## YOUR OBJECTIVE
Give back the whole listing below exactly.
○ ○ ○ ○ ○ ○ ○
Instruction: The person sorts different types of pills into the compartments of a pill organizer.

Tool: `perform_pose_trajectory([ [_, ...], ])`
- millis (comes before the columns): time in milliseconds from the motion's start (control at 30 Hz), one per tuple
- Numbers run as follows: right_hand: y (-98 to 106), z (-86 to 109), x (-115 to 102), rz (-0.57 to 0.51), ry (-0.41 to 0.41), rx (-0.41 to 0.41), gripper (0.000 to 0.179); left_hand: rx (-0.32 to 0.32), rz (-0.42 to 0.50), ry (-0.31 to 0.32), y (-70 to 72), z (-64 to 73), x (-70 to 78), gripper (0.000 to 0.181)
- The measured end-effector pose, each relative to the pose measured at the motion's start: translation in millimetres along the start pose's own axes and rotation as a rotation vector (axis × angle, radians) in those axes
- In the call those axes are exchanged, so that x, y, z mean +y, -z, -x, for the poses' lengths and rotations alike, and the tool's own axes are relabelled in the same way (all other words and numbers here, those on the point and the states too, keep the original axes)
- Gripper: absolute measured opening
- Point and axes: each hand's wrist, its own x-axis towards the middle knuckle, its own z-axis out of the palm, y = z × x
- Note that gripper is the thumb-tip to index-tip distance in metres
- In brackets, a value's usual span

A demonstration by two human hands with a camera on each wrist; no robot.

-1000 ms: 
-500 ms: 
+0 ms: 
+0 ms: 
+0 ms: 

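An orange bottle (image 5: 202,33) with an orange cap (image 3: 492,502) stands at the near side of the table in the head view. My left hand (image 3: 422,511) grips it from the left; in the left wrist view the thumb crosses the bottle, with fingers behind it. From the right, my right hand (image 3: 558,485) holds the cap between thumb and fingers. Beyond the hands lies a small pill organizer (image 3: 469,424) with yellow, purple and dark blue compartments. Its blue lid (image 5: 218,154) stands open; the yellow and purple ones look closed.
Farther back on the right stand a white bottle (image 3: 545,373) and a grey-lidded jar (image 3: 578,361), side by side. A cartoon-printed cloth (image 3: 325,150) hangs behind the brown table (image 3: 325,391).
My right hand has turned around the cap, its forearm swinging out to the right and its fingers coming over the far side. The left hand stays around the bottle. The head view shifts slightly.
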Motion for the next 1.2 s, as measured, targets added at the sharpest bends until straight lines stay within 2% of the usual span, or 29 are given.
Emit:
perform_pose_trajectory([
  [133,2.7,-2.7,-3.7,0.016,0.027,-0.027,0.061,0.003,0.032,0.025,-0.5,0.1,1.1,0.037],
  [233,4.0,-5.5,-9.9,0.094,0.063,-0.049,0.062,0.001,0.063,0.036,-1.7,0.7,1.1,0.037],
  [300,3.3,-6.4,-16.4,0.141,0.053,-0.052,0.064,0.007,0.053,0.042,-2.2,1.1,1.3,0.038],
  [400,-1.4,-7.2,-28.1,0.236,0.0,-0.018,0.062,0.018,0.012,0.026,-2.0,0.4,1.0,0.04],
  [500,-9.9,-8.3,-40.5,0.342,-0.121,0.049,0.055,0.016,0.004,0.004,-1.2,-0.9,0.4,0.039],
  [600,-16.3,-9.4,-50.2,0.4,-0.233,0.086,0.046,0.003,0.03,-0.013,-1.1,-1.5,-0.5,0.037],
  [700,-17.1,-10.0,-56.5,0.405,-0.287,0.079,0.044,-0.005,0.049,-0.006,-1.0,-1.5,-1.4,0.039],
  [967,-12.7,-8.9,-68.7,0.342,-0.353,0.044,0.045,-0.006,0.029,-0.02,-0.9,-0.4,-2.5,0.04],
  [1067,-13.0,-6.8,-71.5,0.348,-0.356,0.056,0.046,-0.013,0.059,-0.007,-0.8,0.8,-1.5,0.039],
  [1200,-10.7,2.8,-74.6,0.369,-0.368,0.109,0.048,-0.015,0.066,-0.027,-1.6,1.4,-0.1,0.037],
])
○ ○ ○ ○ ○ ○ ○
## EXPECTED OUTPUT
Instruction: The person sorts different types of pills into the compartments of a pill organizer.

Tool: `perform_pose_trajectory([ [_, ...], ])`
- millis (comes before the columns): time in milliseconds from the motion's start (control at 30 Hz), one per tuple
- Numbers run as follows: right_hand: y (-98 to 106), z (-86 to 109), x (-115 to 102), rz (-0.57 to 0.51), ry (-0.41 to 0.41), rx (-0.41 to 0.41), gripper (0.000 to 0.179); left_hand: rx (-0.32 to 0.32), rz (-0.42 to 0.50), ry (-0.31 to 0.32), y (-70 to 72), z (-64 to 73), x (-70 to 78), gripper (0.000 to 0.181)
- The measured end-effector pose, each relative to the pose measured at the motion's start: translation in millimetres along the start pose's own axes and rotation as a rotation vector (axis × angle, radians) in those axes
- In the call those axes are exchanged, so that x, y, z mean +y, -z, -x, for the poses' lengths and rotations alike, and the tool's own axes are relabelled in the same way (all other words and numbers here, those on the point and the states too, keep the original axes)
- Gripper: absolute measured opening
- Point and axes: each hand's wrist, its own x-axis towards the middle knuckle, its own z-axis out of the palm, y = z × x
- Note that gripper is the thumb-tip to index-tip distance in metres
- In brackets, a value's usual span

A demonstration by two human hands with a camera on each wrist; no robot.

-1000 ms: 
-500 ms: 
+0 ms: 
+0 ms: 
+0 ms: 

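An orange bottle (image 5: 202,33) with an orange cap (image 3: 492,502) stands at the near side of the table in the head view. My left hand (image 3: 422,511) grips it from the left; in the left wrist view the thumb crosses the bottle, with fingers behind it. From the right, my right hand (image 3: 558,485) holds the cap between thumb and fingers. Beyond the hands lies a small pill organizer (image 3: 469,424) with yellow, purple and dark blue compartments. Its blue lid (image 5: 218,154) stands open; the yellow and purple ones look closed.
Farther back on the right stand a white bottle (image 3: 545,373) and a grey-lidded jar (image 3: 578,361), side by side. A cartoon-printed cloth (image 3: 325,150) hangs behind the brown table (image 3: 325,391).
My right hand has turned around the cap, its forearm swinging out to the right and its fingers coming over the far side. The left hand stays around the bottle. The head view shifts slightly.
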Motion for the next 1.2 s, as measured, targets added at the sharpest bends until straight lines stay within 2% of the usual span, or 29 are given.
Emit:
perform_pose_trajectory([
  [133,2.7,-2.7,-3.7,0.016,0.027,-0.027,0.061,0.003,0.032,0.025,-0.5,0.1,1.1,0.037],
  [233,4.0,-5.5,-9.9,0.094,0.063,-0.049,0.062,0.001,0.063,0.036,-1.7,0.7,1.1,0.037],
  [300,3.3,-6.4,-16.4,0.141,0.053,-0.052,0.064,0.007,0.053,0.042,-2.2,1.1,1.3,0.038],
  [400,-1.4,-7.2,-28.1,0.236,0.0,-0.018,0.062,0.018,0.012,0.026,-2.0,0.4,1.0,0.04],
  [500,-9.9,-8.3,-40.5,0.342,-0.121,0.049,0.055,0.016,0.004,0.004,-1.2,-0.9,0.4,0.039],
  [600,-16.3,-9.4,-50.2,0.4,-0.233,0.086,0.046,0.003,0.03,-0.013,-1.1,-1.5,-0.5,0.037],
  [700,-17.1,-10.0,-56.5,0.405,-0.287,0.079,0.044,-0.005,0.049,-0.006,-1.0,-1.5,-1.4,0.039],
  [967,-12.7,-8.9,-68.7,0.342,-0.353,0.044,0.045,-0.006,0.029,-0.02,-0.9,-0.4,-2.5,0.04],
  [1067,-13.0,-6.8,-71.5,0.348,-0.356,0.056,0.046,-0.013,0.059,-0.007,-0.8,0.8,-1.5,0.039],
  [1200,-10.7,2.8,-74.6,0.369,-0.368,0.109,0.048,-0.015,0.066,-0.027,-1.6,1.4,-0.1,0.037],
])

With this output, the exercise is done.